Seanad debates

Wednesday, 2 November 2005

7:00 pm

Fergal Browne (Fine Gael)

I thank Senator John Paul Phelan for raising this matter and am pleased to have the opportunity to clarify several issues.

The Minister for Agriculture and Food holds a special share in Greencore PLC. That share has the same monetary value as any other share in the company but has conditions attached which prevent the company from engaging in a number of activities without the prior written consent of the Minister. In summary, the purpose of the special share is to prevent the disposal of the controlling interest in Irish Sugar Limited, or a certain percentage of the sugar assets, and to prevent a single shareholder or group of shareholders from gaining control of Greencore PLC.

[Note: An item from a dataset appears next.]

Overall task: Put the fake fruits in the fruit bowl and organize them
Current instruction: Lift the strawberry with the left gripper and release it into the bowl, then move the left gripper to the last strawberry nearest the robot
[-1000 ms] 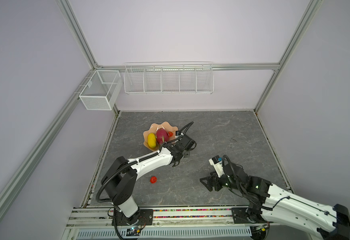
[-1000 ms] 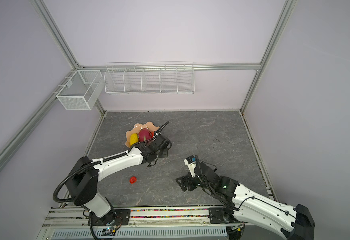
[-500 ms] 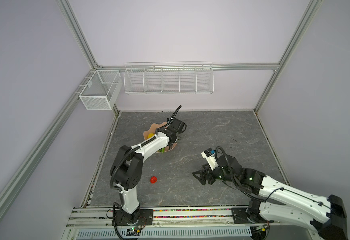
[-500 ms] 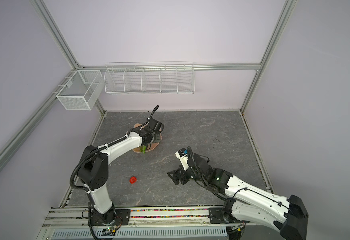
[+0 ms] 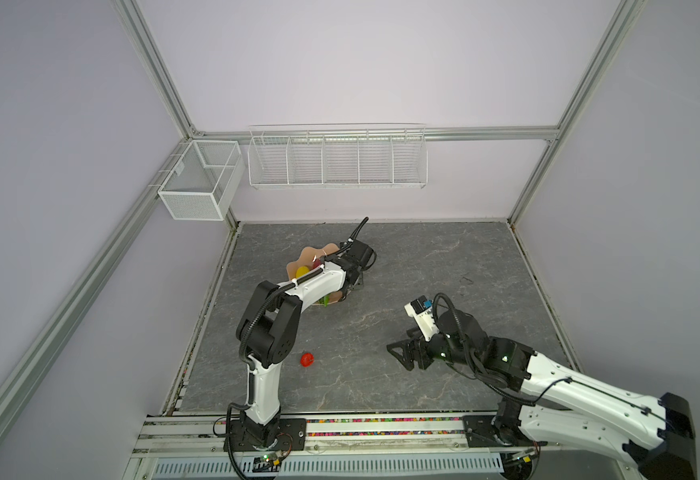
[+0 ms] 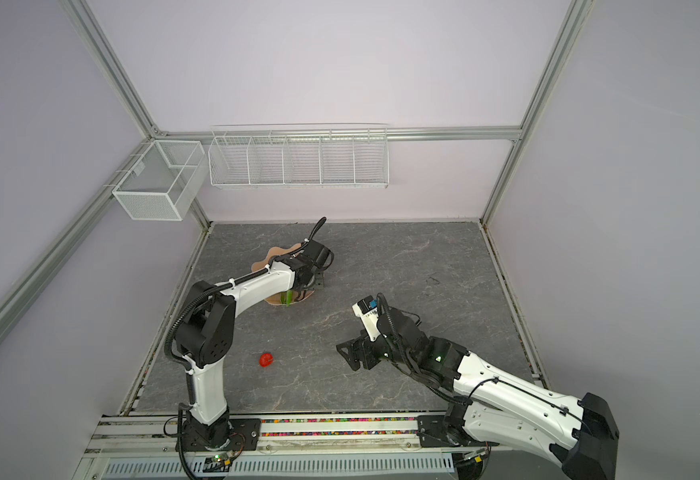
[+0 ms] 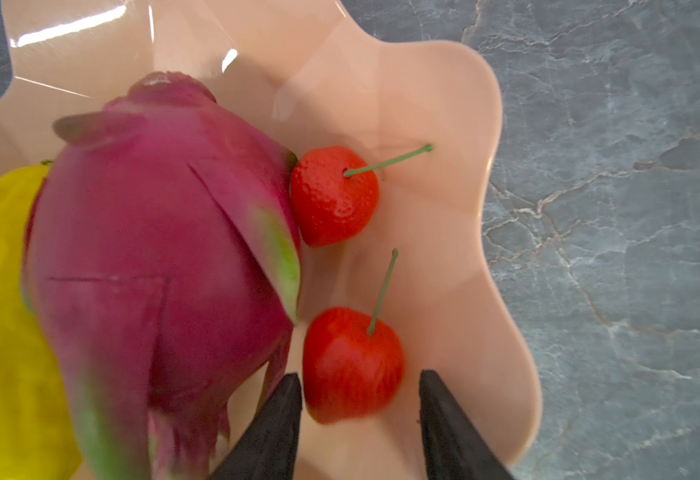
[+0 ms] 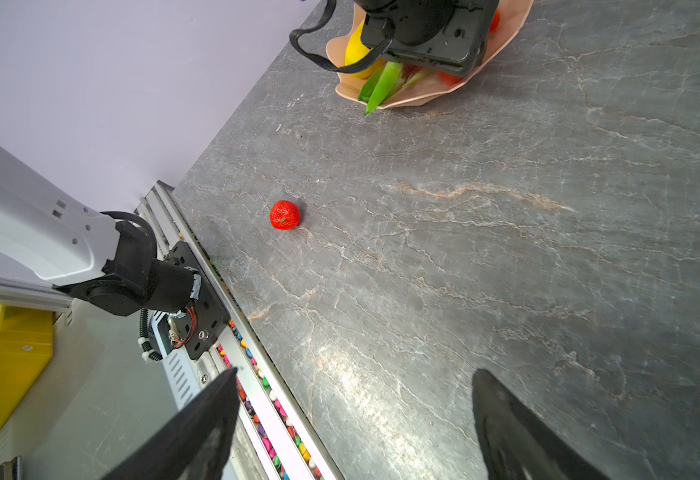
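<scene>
Both top views look down on the whole table [image 5: 423,257] from the near side; wrist cameras sit low, both showing the fruit bowl [image 7: 444,104].

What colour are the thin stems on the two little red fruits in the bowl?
The stems are green, clearest in the left wrist view.

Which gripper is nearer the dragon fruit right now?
Left. The left gripper is over the bowl, right beside the dragon fruit; the right gripper hangs over bare table, well away from it.
</scene>
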Controlling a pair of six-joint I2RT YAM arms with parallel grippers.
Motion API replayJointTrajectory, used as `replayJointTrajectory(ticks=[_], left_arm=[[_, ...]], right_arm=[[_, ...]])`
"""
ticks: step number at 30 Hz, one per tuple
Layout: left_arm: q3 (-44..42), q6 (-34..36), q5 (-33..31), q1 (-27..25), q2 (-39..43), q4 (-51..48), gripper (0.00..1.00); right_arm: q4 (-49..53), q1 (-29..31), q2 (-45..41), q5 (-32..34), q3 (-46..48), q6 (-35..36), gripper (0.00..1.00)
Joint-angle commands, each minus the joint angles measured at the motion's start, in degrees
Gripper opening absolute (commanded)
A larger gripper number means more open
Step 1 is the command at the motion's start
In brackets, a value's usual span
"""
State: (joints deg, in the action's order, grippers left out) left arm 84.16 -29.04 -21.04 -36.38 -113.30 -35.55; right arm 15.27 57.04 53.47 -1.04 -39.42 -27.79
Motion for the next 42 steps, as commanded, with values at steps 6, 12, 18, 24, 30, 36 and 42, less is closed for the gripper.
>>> replayJointTrajectory(ticks=[6,12,18,24,30,36,42], left_arm=[[1.89,0.93,0.35,-0.25,2.59,-2.19,0.55],[-9.25,-2.48,-1.40,-3.01,14.12,-2.97,0.54],[-30.30,-12.12,-1.66,-5.50,31.61,-2.09,0.54],[-43.90,-19.77,1.49,-7.38,44.71,-6.24,0.55],[-49.02,-22.83,3.20,-7.94,51.21,-9.10,0.57],[-51.09,-22.69,3.53,-7.92,50.27,-4.62,0.59],[-51.23,-22.66,3.35,-7.99,48.95,-2.87,0.60]], right_arm=[[0.73,-0.27,-1.07,0.80,0.57,0.54,0.89],[0.63,-0.08,-1.86,0.17,2.36,0.16,0.89],[-4.66,1.54,-1.72,-1.93,6.65,-2.34,0.88],[-7.81,5.84,1.07,-1.89,6.99,-2.70,0.88],[-9.63,8.44,2.36,-0.29,7.49,-3.21,0.88],[-10.20,8.85,2.84,0.26,7.95,-3.65,0.88],[-9.83,9.06,2.70,0.90,7.95,-3.94,0.88]])
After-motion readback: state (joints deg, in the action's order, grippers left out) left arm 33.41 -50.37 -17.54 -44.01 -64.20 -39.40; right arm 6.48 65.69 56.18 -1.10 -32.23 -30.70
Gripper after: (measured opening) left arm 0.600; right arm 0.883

Under the EU sugar regime, each member state has a quota for manufactured sugar. There is no quota for sugar beet. The EU regulations stipulate that the quota must be made available to the sugar manufacturing enterprises in the member state. Accordingly, in Ireland the entire sugar quota is processed by Irish Sugar Limited, which is the only sugar manufacturer in this country. Irish Sugar Limited places annual contracts with farmers to grow a specific tonnage of sugar beet sufficient to manufacture the sugar quota.

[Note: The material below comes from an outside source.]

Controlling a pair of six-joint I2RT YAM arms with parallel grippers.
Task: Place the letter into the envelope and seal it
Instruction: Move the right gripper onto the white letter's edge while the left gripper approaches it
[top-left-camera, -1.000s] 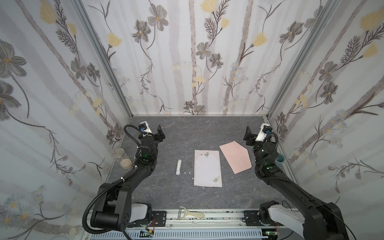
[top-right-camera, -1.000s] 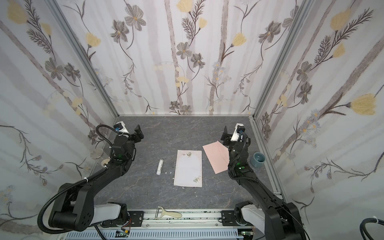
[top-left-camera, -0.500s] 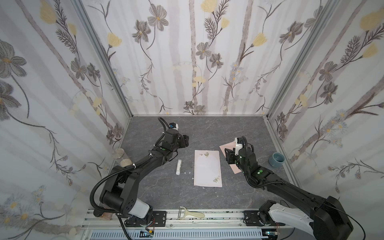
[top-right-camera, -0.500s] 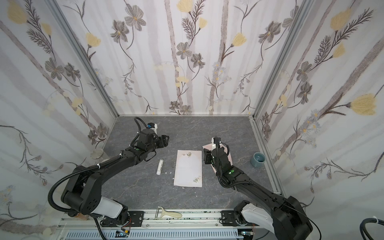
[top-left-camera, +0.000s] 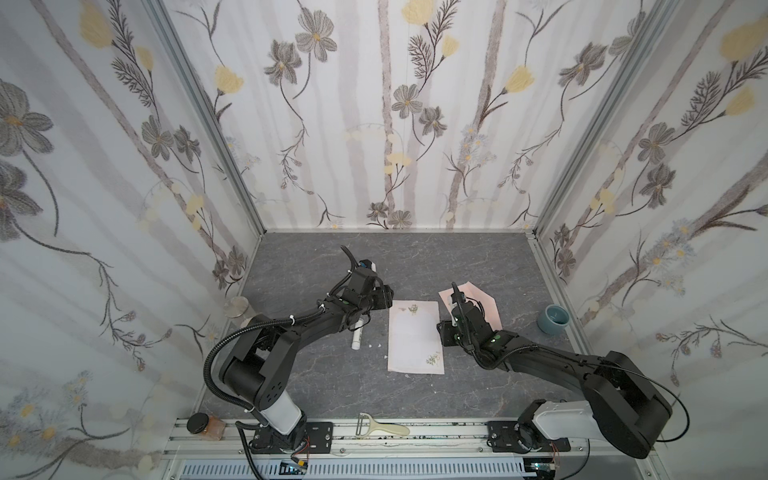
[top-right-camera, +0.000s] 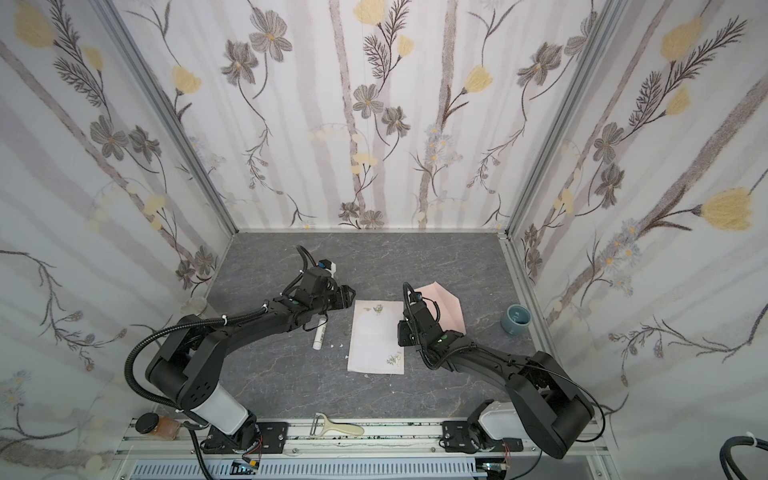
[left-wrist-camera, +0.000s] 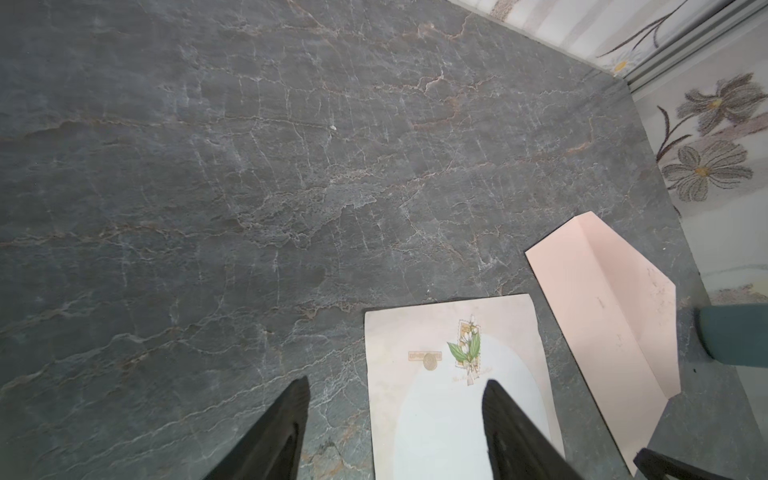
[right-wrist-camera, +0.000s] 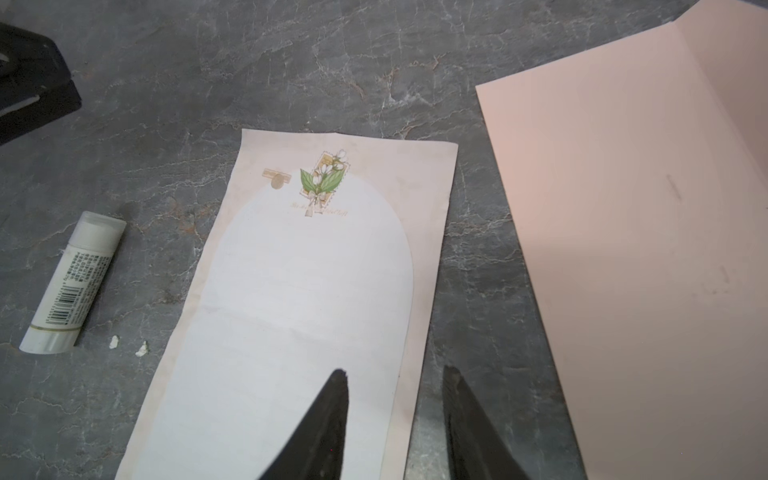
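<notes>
Astride the thin white rectangular paper letter (right-wrist-camera: 299, 291), flat on the grey desk (left-wrist-camera: 249, 166) beside the pale pink paper envelope (right-wrist-camera: 623, 208) — left fingers (left-wrist-camera: 282, 428) spread, right fingers (right-wrist-camera: 328, 415) narrower yet apart, both empty. Could crumple or skid it — too thin.

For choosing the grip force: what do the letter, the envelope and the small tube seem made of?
Apparently the letter is thin matte paper, faintly creased across; the envelope matte pink paper, sharply folded at the flap; the tube probably smooth plastic, with translucent cap and printed barcode.
</notes>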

Ownership of the sugar quota had never been an issue in the past because the relevant EU regulations do not provide for the buying and selling of quota. Speculation about quota ownership only arose when the Commission, in July 2004, raised the possibility of cross-border quota mobility, in the context of its initial thinking on reform of the EU sugar regime. Several member states, including Ireland, voiced strong opposition to the idea of cross-border mobility and I am pleased to say that it does not form part of the Commission's legislative reform proposals, which were published in June. In any event, the European Commission has confirmed, in the context of the proposals for reform of the EU sugar regime, that the quota is not an asset owned by the member state or any other party but is simply a mechanism for regulating the market.

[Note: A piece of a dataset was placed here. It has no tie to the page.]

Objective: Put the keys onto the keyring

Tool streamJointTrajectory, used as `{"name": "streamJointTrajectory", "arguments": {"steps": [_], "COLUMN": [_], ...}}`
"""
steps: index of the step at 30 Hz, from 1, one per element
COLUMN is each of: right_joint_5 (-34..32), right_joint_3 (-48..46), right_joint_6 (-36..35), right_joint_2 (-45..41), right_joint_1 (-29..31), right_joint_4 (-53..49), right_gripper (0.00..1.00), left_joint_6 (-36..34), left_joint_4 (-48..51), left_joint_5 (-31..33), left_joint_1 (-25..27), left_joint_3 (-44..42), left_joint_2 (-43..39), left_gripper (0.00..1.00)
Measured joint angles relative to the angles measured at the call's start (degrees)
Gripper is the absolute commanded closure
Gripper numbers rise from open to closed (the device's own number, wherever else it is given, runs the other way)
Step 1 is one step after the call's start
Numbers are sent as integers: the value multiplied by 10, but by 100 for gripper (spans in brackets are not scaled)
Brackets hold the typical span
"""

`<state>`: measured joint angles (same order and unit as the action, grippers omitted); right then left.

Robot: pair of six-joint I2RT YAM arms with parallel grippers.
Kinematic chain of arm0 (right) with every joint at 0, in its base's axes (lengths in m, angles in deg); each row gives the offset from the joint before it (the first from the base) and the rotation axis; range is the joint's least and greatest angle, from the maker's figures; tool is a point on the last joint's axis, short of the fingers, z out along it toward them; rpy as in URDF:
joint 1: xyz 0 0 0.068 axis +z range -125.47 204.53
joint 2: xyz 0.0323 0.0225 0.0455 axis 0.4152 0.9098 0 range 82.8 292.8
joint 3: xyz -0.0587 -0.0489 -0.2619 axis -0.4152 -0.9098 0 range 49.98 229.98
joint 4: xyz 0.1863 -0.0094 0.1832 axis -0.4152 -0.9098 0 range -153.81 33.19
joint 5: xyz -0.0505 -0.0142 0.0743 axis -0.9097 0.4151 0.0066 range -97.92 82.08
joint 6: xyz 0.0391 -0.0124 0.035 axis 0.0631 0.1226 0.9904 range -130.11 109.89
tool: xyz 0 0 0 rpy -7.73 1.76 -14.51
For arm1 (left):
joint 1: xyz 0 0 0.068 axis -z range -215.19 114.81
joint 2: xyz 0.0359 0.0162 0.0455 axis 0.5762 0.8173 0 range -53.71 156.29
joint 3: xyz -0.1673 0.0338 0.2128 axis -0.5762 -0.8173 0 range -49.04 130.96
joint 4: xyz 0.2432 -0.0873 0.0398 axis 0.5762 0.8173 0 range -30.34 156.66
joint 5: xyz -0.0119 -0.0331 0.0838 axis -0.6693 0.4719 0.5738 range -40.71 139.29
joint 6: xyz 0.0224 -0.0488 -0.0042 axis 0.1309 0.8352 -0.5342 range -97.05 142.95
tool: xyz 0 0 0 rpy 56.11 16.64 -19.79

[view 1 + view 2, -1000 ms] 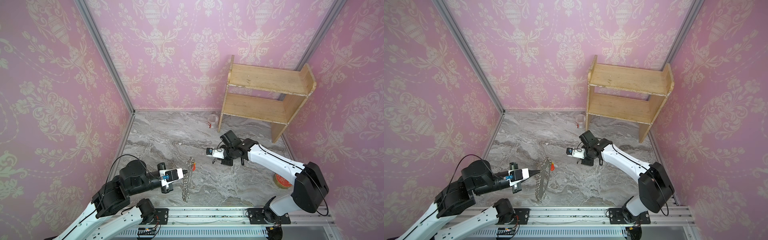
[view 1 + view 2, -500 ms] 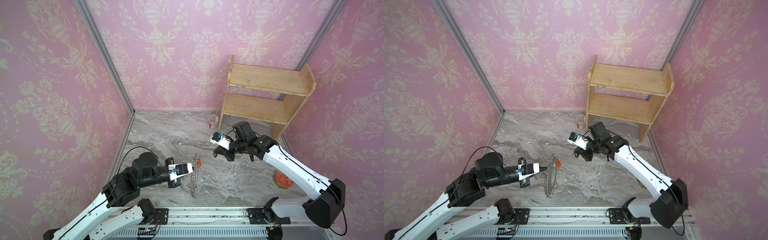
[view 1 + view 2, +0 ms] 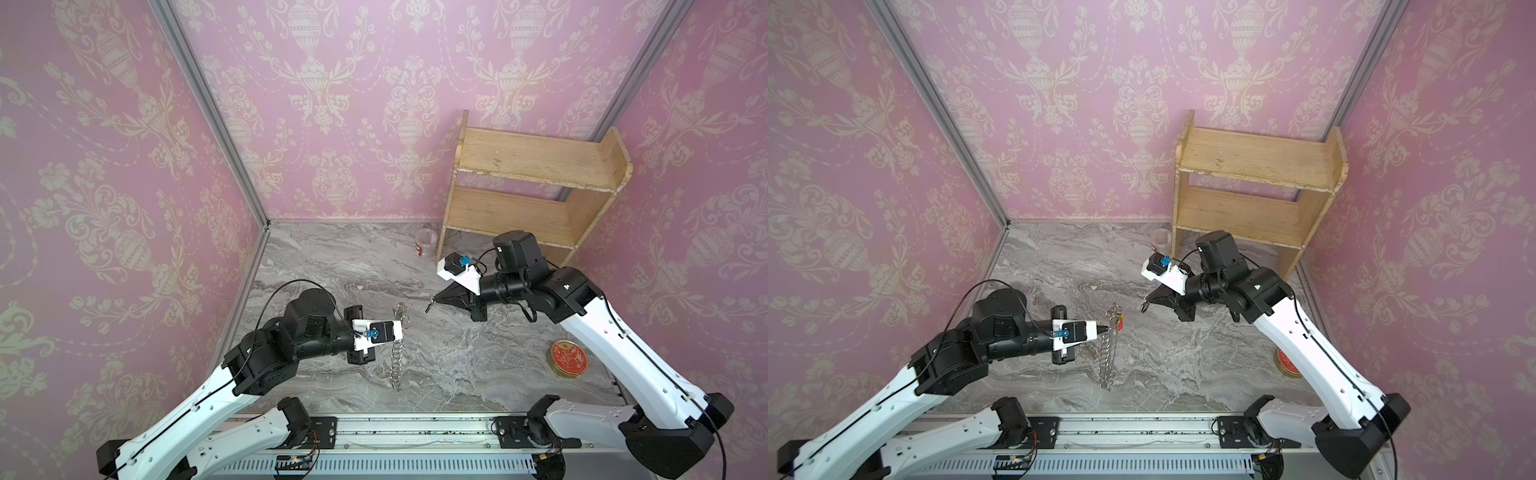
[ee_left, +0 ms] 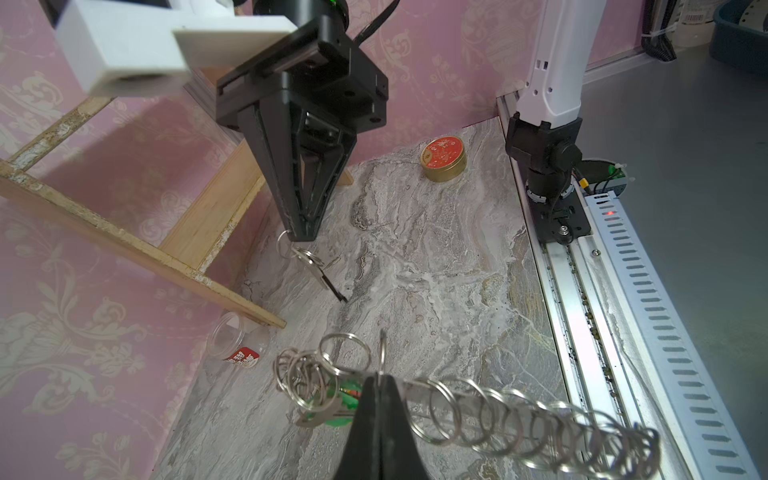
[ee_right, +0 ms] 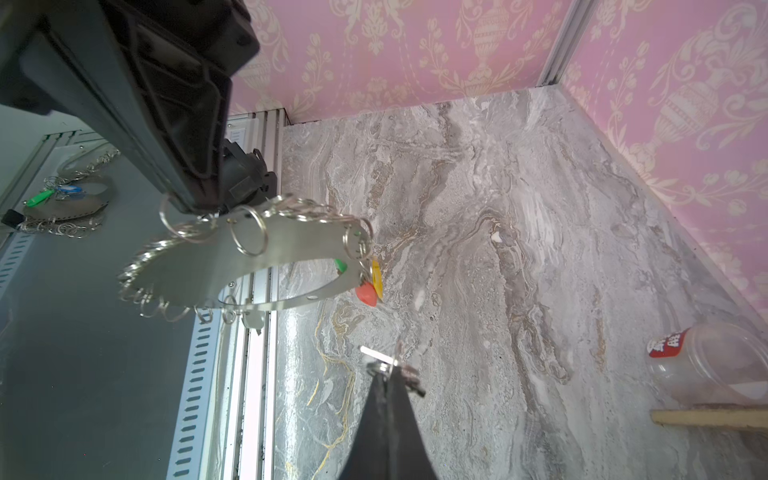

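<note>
At the bottom edge of both top views, the two arms rise from the rail [image 3: 415, 424]. The left arm [image 3: 872, 409] runs up from the lower left corner, bends at the elbow and holds its forearm level, pointing toward the middle of the frame. The right arm [image 3: 1308, 345] climbs from the lower right, folds at its elbow and reaches back toward the centre with the wrist tipped down and left.

On the marble table [image 3: 478, 365], a red-lidded tin [image 3: 566, 356] sits at lower right beside the right arm. Further back, a clear plastic jar [image 3: 424, 243] sits by the foot of the wooden shelf [image 3: 532, 187], which stands against the rear wall.

The left claw [image 3: 1102, 329] is pinched together on the keyring [image 3: 1108, 353]. Its strap and row of rings hang down just left of centre; whether the lower end touches the table I cannot tell. Tagged keys [image 5: 366, 293], red, yellow and green, dangle at its upper end. The right claw [image 3: 1143, 308] is likewise closed, gripping a small ring that carries a single key [image 4: 318, 270]. It holds the key in the air just right of the keyring, apart from it.
</note>
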<state>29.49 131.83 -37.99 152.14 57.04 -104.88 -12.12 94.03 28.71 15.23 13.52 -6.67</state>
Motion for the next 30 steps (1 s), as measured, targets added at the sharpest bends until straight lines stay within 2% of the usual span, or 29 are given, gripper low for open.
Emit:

The Commission's proposals for sugar reform were discussed at the Council of Ministers meeting last month. Ireland is among 11 member states that have major difficulties with the proposals and, in this context, we submitted a joint ministerial letter to the Commission in advance of the formal discussion at last month's Council meeting, setting out our objections to the proposals. Negotiations will become more intensive over the coming weeks and the proposals will be considered by the Council again later this month. Given their severity, it is clear that the negotiations will continue to be difficult but the Minister will resolutely pursue our overall objective of achieving a more balanced agreement which will take Irish interests into account.